The Pura Raza Española stallion that American owner Kimberly Boyer had assigned the ride to Courtney King Dye in 2008 and was a step away from Grand Prix before the rider’s career-ending accident two years later will be retired to Hampton Green Farm in Fruitport, Michigan after a vacation in Florida. The horse was first competed at U.S. training level in 2004 then Patti Pierucci moved Grandioso through the levels to Small Tour in 2008.
Kim, a major supporter of American dressage and a partner in the group that owns the Global Dressage Festival that has revolutionized the sport in the Americas, waited a year after Courtney’s accident before giving the ride to “Dani” Dockx.

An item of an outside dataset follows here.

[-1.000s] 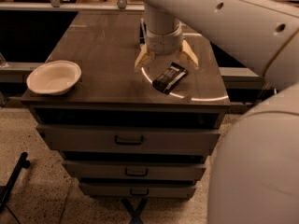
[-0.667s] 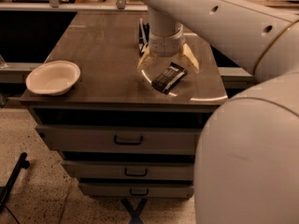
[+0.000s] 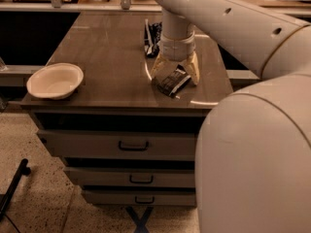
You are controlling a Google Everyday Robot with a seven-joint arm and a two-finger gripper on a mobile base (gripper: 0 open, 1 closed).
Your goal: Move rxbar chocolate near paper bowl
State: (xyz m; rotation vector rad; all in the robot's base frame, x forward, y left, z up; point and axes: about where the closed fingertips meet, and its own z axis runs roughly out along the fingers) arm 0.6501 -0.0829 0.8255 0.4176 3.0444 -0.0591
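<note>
The gripper [image 3: 176,76] stands low near the bench's [image 3: 107,57] front-right edge, its 2 fingers [image 3: 193,71] spread open around the rxbar chocolate [image 3: 171,83] lying flat there. The paper bowl [image 3: 54,80] sits at the front-left corner, well apart.

Nothing here can be read as words or numbers. The rxbar chocolate [image 3: 171,83] on the counter [image 3: 107,52] carries pale stripes of print, too small to make out. The hand [image 3: 175,78] stands right over the bar, its fingers [image 3: 159,71] spread to either side of it. The dark snack bag [image 3: 152,35] just behind the bar shows white markings, also unreadable.
</note>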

He competed Grandioso in his first CDI Grand Prix in May 2011.
Over six years, Grandioso (Adelante x Sevillano IX) started 57 times at international Big Tour.

The Olympic Games in London in 2012 was their first championship.
The European Championships in Herning, Denmark came a year later.

The pair then were on Spain’s team at the World Equestrian Games in Normandy in 2014.

The 2015 Europeans in Aachen, Germany were vital to Spain earning a start at the Olympics.
Grandioso and Dani were on the team that succeeded in their mission and was also marked by two other memorable moments for Spain–the last competition for Painted Black ridden by Morgan Barbançon Mestre and a freestyle bronze medal for Beatriz Ferrer-Salat and Delgado.

A tendon injury to Grandioso in early 2016 placed in doubt the stallion’s availability for the Olympics in Rio de Janeiro. But Kim Boyer brought in some of the best medical help and by mid-year Grandioso was on the way to recovery and on Spain’s team at a second Olympics.

Now 18 years old, Grandioso will be celebrated during Global’s P.R.E. week with Dani riding a final freestyle before the traditional removal of the saddle to mark the end of a competition career by “this little horse,” that Kim says, “has changed my life forever in ways I can’t describe.”